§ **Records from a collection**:

--- --- ---

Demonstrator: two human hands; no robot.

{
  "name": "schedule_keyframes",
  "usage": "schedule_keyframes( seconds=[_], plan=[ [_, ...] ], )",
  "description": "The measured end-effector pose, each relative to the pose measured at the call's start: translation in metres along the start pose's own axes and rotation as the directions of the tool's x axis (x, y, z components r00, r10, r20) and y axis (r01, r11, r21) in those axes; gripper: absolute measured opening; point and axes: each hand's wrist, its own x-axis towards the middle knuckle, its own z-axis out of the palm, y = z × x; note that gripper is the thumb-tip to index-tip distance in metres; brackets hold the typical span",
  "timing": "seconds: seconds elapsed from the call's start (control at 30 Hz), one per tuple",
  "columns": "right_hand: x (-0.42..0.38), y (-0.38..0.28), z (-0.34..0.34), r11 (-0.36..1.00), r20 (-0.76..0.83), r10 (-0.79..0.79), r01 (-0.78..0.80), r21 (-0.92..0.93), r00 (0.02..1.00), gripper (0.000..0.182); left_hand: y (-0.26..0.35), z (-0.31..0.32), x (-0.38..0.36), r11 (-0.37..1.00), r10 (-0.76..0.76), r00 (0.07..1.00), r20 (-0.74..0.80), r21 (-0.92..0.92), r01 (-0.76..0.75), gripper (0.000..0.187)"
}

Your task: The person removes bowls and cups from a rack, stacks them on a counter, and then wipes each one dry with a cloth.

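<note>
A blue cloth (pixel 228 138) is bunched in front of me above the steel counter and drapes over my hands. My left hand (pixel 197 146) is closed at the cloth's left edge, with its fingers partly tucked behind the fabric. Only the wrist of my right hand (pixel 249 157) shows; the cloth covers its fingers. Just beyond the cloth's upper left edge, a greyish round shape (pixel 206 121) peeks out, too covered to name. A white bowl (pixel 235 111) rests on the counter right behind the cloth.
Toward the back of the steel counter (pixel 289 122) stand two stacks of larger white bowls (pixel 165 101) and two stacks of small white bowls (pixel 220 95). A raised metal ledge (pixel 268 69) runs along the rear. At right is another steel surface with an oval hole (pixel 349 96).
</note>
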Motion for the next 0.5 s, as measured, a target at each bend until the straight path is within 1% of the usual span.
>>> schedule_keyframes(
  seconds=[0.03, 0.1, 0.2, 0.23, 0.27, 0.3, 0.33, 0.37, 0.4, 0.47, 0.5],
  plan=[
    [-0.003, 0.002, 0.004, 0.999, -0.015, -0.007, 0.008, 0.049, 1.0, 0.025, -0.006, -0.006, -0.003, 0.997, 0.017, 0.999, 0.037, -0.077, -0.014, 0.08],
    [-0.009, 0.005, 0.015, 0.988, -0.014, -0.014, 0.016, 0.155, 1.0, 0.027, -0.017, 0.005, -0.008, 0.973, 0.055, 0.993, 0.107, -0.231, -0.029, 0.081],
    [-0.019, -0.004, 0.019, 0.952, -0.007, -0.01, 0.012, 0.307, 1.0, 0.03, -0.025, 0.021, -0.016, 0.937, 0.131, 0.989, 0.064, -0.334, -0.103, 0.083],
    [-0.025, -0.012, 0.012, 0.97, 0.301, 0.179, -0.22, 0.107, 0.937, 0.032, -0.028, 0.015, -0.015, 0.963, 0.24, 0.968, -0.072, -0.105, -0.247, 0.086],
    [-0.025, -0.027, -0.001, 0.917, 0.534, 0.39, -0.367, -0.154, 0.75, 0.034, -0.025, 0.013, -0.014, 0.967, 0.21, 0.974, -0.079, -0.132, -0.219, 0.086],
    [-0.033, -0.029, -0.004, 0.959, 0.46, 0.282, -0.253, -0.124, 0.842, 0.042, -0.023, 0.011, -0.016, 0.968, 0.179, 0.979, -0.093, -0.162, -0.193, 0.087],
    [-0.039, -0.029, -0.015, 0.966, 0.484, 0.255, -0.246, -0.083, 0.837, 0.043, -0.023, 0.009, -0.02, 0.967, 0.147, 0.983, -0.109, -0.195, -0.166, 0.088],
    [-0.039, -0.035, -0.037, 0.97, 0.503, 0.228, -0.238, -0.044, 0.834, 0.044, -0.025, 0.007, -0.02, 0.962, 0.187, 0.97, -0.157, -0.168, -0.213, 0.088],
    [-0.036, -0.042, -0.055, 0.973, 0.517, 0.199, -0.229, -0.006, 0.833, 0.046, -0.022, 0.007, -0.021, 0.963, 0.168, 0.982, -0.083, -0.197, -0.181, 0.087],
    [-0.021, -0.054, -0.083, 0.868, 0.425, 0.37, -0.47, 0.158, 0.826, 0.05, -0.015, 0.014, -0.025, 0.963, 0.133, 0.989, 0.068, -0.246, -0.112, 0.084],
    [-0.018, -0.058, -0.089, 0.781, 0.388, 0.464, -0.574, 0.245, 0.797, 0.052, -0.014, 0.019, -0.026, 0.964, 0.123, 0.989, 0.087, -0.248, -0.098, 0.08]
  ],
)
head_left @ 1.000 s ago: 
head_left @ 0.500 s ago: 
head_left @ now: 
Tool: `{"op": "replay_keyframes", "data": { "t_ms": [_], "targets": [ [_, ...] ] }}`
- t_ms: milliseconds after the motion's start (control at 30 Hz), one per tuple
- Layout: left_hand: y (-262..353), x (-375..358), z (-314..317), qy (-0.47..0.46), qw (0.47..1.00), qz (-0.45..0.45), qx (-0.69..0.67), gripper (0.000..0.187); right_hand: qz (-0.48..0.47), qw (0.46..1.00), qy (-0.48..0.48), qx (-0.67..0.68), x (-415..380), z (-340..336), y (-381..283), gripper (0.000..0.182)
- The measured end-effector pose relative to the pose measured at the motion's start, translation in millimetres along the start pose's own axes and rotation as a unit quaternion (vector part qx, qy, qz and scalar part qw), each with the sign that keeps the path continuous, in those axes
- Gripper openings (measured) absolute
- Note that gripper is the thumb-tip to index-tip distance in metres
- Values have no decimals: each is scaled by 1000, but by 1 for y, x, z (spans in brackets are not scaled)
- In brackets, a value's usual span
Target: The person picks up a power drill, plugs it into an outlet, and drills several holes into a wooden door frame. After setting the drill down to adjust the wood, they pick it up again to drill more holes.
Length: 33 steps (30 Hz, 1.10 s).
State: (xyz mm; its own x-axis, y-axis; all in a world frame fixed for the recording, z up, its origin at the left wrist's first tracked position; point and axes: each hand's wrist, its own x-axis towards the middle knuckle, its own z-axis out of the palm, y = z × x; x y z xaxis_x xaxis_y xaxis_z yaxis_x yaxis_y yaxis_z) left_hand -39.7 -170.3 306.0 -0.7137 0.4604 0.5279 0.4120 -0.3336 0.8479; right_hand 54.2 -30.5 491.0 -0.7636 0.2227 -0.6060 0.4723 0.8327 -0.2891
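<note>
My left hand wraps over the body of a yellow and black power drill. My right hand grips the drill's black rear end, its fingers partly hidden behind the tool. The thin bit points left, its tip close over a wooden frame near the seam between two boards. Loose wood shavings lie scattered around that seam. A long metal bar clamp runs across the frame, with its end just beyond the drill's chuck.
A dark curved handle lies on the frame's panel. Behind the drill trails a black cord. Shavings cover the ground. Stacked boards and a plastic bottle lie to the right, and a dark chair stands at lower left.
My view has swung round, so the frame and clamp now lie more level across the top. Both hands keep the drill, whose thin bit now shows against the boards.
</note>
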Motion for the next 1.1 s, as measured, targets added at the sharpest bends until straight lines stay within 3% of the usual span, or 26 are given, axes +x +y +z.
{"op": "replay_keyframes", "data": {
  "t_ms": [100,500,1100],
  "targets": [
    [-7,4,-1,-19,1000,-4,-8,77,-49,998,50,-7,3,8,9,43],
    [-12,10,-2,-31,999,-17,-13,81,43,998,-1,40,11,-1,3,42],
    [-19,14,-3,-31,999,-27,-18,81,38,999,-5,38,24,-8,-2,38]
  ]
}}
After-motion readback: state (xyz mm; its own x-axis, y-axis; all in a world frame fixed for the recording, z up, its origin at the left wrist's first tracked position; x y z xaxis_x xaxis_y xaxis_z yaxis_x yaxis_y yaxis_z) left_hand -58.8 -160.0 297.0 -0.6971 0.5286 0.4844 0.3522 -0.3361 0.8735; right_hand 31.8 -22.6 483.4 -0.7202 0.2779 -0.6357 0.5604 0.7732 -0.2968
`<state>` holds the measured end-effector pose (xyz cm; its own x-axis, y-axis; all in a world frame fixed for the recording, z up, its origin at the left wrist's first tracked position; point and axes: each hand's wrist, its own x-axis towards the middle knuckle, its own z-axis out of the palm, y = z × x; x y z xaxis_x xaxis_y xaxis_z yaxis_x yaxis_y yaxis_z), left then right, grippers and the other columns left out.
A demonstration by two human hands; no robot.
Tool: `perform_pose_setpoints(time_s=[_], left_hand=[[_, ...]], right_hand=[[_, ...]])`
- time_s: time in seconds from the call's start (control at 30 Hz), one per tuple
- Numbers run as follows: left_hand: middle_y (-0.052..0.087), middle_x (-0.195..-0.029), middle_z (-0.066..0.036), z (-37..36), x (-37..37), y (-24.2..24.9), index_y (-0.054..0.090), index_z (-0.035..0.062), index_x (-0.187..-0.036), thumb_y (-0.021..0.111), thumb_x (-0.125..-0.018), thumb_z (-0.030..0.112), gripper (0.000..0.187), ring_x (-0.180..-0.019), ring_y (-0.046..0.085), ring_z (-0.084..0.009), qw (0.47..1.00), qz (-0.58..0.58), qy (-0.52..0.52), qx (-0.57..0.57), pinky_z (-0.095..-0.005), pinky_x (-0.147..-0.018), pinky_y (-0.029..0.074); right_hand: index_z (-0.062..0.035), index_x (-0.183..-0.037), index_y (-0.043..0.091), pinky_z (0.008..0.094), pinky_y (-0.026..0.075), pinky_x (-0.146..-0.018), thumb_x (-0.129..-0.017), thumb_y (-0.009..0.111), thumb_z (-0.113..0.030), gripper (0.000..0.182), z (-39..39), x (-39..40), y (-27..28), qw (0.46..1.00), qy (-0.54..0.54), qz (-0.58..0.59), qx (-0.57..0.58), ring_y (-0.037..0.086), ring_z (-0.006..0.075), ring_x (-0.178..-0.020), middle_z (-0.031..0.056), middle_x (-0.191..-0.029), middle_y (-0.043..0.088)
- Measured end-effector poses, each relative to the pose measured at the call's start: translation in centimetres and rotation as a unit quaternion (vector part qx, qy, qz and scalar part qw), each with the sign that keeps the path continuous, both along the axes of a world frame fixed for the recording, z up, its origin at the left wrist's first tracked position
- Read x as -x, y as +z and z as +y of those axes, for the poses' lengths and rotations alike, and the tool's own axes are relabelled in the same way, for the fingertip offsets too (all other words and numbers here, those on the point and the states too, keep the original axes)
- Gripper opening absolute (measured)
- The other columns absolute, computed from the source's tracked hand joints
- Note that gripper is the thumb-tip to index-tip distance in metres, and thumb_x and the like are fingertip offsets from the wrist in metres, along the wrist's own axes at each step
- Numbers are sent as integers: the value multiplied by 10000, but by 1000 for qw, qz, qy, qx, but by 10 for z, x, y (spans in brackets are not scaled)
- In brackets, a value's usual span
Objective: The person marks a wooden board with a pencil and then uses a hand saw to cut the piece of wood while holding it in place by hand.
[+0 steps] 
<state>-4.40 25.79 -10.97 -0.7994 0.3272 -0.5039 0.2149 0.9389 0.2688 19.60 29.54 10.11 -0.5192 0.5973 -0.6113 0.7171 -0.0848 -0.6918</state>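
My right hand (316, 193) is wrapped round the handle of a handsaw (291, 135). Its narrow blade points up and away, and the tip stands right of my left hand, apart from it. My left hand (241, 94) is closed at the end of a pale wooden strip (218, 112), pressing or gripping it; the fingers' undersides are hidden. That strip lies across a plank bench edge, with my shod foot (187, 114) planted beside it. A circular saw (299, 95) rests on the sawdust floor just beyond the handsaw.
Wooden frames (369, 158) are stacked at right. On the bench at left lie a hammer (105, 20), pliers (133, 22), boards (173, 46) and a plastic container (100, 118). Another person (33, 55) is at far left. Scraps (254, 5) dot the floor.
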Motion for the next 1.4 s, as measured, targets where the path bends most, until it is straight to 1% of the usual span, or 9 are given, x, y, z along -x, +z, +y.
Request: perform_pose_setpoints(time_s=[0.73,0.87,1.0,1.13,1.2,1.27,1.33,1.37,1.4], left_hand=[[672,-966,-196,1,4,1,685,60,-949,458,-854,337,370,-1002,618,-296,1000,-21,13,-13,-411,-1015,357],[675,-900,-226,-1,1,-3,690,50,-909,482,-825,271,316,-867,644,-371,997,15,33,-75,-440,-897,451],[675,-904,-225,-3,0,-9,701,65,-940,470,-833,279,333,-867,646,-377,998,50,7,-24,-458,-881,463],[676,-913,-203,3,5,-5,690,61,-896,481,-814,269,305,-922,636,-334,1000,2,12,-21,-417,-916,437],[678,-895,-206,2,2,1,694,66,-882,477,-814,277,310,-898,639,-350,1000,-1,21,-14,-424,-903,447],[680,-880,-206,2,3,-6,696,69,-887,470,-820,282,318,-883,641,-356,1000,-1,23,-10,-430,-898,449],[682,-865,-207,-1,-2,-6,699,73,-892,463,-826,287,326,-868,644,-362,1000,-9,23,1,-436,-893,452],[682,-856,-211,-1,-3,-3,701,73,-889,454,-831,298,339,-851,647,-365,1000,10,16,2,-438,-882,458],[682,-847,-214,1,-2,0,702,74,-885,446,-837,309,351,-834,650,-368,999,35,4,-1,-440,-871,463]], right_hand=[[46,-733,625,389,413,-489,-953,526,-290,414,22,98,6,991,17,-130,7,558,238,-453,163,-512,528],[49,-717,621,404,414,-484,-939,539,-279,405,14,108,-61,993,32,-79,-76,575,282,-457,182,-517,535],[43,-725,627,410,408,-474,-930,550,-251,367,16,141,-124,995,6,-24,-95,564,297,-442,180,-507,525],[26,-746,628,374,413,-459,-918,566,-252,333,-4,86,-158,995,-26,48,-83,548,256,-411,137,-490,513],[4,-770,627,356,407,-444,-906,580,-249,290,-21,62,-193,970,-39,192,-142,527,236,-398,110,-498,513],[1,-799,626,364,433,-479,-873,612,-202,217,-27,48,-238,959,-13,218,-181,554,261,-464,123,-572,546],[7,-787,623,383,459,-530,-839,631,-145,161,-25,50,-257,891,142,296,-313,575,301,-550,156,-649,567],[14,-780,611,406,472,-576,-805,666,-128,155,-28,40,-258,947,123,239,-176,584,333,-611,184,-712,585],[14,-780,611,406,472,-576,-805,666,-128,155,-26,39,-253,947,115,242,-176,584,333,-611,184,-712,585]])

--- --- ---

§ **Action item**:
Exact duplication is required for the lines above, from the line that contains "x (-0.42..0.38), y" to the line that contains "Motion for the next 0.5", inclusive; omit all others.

§ **Final answer**:
  "columns": "right_hand: x (-0.42..0.38), y (-0.38..0.28), z (-0.34..0.34), r11 (-0.36..1.00), r20 (-0.76..0.83), r10 (-0.79..0.79), r01 (-0.78..0.80), r21 (-0.92..0.93), r00 (0.02..1.00), gripper (0.000..0.182); left_hand: y (-0.26..0.35), z (-0.31..0.32), x (-0.38..0.36), r11 (-0.37..1.00), r10 (-0.76..0.76), r00 (0.07..1.00), r20 (-0.74..0.80), r21 (-0.92..0.92), r01 (-0.76..0.75), gripper (0.000..0.187)"
}

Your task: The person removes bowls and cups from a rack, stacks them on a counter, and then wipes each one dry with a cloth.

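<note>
A blue cloth (pixel 228 138) is bunched in front of me above the steel counter and drapes over my hands. My left hand (pixel 197 146) is closed at the cloth's left edge, with its fingers partly tucked behind the fabric. Only the wrist of my right hand (pixel 249 157) shows; the cloth covers its fingers. Just beyond the cloth's upper left edge, a greyish round shape (pixel 206 121) peeks out, too covered to name. A white bowl (pixel 235 111) rests on the counter right behind the cloth.
Toward the back of the steel counter (pixel 289 122) stand two stacks of larger white bowls (pixel 165 101) and two stacks of small white bowls (pixel 220 95). A raised metal ledge (pixel 268 69) runs along the rear. At right is another steel surface with an oval hole (pixel 349 96).
</note>
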Motion for the next 0.5 s, as measured, a target at each bend until the straight path is within 1% of the usual span.

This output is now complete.